INSTRUCTIONS FOR THE TASK -
Among the entries below, only the lines starting at the one with "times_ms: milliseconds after" and ending at the one with "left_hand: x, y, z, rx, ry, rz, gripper", both included, are to be printed exactly.

____ DATA SHOWN

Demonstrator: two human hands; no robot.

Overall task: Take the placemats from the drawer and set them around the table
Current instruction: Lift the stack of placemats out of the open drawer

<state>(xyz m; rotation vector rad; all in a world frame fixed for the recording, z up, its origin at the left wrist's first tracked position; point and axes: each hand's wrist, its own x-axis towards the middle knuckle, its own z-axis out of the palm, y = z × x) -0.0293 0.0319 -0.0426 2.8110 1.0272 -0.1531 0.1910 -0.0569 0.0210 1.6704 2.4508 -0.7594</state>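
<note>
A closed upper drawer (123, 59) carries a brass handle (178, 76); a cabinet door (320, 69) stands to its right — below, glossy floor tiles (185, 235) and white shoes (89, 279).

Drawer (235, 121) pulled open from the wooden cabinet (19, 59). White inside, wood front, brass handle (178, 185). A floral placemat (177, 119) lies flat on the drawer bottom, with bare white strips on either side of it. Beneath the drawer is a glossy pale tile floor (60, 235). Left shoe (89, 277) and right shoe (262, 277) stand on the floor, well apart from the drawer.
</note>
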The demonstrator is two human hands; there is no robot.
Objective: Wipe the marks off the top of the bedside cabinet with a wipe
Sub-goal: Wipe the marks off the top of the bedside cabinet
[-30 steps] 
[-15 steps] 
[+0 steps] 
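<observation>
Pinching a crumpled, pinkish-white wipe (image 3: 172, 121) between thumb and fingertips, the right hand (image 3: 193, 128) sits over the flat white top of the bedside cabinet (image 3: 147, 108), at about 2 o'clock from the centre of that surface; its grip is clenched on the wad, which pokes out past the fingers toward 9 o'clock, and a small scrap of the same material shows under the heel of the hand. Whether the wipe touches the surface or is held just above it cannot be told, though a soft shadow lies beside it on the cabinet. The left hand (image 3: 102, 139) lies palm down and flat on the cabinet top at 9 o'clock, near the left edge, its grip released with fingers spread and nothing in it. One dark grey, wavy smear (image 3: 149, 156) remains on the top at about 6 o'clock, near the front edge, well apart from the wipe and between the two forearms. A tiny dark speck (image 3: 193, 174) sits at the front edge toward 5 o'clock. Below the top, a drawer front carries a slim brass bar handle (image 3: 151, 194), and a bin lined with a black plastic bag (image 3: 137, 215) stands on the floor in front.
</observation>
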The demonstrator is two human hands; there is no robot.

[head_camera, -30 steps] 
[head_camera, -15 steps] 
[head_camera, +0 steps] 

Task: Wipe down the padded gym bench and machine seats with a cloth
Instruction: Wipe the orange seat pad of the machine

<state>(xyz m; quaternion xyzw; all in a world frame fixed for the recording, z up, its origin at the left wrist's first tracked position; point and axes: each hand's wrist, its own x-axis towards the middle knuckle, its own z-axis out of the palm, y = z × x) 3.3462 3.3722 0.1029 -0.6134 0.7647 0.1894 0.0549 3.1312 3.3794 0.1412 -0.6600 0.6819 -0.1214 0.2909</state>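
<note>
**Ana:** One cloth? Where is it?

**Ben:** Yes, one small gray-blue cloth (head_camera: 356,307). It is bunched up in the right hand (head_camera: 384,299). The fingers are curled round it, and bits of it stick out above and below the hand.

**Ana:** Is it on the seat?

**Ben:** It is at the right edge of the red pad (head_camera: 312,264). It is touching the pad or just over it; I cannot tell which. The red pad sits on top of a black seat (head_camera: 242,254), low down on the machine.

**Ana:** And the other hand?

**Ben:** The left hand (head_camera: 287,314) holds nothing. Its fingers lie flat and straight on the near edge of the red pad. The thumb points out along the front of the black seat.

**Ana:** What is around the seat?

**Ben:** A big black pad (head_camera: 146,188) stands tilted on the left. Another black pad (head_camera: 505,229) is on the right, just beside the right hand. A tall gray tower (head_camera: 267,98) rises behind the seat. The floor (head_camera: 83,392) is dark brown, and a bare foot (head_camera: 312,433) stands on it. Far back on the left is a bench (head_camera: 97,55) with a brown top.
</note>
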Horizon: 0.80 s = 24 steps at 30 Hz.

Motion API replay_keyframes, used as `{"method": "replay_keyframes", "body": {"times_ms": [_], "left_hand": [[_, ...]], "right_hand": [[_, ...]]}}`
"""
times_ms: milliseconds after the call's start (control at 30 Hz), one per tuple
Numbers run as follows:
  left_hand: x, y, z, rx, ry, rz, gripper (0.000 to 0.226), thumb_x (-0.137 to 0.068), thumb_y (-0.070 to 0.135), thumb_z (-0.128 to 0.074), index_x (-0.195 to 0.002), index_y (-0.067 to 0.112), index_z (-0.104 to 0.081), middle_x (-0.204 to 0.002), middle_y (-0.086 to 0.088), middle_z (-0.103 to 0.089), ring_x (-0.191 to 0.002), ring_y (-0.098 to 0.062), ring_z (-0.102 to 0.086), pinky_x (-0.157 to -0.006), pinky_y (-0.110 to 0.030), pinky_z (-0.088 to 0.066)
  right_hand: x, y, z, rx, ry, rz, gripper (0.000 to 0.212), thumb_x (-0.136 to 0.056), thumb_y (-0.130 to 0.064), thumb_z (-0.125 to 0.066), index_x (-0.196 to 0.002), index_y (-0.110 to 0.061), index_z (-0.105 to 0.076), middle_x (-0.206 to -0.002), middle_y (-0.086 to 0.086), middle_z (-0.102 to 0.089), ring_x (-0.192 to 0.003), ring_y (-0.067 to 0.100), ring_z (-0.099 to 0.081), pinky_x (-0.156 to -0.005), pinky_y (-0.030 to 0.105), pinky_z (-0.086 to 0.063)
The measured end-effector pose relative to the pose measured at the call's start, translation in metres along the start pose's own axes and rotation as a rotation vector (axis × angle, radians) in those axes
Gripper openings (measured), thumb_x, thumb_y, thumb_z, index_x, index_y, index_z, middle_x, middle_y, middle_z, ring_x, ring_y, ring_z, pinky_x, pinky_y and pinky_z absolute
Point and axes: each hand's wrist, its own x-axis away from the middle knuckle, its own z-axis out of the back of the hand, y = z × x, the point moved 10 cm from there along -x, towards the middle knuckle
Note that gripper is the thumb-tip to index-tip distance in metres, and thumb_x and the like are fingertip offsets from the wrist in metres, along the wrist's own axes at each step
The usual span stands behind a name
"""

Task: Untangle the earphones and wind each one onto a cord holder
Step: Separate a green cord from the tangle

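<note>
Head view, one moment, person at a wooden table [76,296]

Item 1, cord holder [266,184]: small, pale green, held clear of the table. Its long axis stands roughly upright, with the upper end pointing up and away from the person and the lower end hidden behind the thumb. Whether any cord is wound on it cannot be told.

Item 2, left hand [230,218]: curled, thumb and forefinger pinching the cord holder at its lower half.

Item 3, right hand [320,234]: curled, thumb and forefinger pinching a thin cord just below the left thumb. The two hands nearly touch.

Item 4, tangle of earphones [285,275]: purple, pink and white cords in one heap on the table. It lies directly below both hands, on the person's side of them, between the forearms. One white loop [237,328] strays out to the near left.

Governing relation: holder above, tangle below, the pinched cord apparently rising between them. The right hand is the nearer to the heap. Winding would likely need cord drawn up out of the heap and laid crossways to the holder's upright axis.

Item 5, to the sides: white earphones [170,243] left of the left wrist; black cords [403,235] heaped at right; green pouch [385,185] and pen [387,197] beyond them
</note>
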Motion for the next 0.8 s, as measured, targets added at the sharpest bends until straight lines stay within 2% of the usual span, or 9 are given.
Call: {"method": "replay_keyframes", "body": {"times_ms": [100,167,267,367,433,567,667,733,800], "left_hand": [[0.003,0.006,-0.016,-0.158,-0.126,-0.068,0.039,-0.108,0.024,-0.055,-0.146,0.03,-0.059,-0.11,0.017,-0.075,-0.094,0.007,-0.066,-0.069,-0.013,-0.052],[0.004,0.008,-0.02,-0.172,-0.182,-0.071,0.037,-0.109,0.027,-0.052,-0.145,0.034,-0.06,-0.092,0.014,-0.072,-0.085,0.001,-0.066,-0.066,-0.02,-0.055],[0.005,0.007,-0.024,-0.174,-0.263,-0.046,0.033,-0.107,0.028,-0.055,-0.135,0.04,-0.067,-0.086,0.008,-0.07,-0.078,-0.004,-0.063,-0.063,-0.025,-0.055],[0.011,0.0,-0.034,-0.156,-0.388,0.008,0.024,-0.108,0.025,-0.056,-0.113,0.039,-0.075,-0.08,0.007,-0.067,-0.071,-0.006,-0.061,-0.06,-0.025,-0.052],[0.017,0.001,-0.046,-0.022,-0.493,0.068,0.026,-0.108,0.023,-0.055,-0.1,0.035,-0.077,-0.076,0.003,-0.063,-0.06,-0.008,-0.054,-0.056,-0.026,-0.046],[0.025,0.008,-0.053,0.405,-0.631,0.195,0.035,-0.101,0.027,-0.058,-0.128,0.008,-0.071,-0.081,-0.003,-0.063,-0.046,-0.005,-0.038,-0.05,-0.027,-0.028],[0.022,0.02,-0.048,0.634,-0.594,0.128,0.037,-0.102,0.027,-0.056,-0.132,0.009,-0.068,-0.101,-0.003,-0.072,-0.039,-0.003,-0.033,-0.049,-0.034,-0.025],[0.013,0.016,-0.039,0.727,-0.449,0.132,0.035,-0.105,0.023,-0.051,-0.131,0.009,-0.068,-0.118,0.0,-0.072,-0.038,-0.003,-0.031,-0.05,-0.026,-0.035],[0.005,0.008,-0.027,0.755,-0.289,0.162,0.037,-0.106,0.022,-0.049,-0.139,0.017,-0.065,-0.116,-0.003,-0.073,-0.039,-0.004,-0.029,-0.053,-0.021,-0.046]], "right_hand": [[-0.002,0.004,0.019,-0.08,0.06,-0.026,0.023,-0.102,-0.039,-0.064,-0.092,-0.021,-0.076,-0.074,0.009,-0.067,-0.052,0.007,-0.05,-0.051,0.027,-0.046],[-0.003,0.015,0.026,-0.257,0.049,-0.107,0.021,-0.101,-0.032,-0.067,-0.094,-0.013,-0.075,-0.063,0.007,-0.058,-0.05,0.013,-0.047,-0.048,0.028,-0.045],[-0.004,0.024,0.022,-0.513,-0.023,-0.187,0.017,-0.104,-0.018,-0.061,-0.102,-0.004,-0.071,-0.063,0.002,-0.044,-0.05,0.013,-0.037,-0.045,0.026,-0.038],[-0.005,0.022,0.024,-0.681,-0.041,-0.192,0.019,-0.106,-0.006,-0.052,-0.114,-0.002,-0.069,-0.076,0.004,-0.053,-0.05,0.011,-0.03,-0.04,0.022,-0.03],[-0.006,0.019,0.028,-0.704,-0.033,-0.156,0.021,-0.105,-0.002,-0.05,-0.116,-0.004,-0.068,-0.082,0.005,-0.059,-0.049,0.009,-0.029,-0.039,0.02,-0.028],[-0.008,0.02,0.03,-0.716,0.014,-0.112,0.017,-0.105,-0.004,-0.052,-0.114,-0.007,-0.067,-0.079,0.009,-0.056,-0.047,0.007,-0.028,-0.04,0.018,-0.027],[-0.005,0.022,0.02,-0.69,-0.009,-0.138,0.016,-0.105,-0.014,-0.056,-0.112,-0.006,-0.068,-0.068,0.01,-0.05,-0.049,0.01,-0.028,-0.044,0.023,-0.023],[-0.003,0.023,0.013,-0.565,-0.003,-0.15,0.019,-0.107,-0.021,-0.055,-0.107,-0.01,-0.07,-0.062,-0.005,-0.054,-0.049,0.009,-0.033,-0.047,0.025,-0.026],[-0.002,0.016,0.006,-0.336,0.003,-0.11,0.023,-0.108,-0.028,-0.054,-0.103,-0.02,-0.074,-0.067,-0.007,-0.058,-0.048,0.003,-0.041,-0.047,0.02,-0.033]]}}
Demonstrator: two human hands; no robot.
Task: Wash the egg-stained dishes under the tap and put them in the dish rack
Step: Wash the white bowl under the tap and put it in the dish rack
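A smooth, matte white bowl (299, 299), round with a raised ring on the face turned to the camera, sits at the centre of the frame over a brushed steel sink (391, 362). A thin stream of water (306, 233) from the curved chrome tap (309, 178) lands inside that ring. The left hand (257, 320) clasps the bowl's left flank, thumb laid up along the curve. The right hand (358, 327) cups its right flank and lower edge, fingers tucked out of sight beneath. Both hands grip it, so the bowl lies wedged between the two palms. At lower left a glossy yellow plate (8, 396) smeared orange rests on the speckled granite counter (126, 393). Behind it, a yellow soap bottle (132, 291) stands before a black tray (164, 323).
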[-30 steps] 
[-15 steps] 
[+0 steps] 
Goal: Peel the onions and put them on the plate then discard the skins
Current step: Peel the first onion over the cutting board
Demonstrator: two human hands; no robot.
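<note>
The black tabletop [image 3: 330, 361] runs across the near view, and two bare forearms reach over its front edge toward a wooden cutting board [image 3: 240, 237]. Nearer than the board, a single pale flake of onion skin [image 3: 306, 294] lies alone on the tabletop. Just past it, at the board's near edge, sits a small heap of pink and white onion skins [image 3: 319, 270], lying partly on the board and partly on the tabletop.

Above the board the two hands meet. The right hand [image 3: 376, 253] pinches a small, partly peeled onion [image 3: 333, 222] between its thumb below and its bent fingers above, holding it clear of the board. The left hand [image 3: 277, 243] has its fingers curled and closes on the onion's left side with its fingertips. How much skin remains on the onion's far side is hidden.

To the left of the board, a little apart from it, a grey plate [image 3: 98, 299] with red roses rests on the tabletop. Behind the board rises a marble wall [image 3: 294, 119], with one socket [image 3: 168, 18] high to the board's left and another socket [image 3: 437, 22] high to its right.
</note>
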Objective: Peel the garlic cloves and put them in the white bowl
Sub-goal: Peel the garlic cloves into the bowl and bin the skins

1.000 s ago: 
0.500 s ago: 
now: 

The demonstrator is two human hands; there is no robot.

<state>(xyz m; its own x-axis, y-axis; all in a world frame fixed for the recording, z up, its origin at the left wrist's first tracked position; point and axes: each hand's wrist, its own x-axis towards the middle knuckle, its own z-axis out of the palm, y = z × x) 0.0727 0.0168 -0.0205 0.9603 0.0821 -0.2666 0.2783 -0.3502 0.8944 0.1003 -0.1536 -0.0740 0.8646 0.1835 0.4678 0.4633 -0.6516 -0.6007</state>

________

EXERCISE SOLUTION -
times_ms: milliseconds after the call's start (control at 30 Hz), one per tuple
Numbers run as follows:
  left_hand: x, y, z, rx, ry, rz, gripper (0.000 to 0.226), thumb_x (-0.137 to 0.068), thumb_y (-0.070 to 0.135), thumb_z (-0.128 to 0.074), index_x (-0.195 to 0.002), index_y (-0.067 to 0.112), index_z (-0.104 to 0.081), middle_x (-0.204 to 0.002), middle_y (-0.086 to 0.088), middle_z (-0.103 to 0.089), ring_x (-0.191 to 0.002), ring_y (-0.098 to 0.062), ring_z (-0.102 to 0.086), pinky_x (-0.157 to -0.006), pinky_y (-0.110 to 0.030), pinky_z (-0.088 to 0.066)

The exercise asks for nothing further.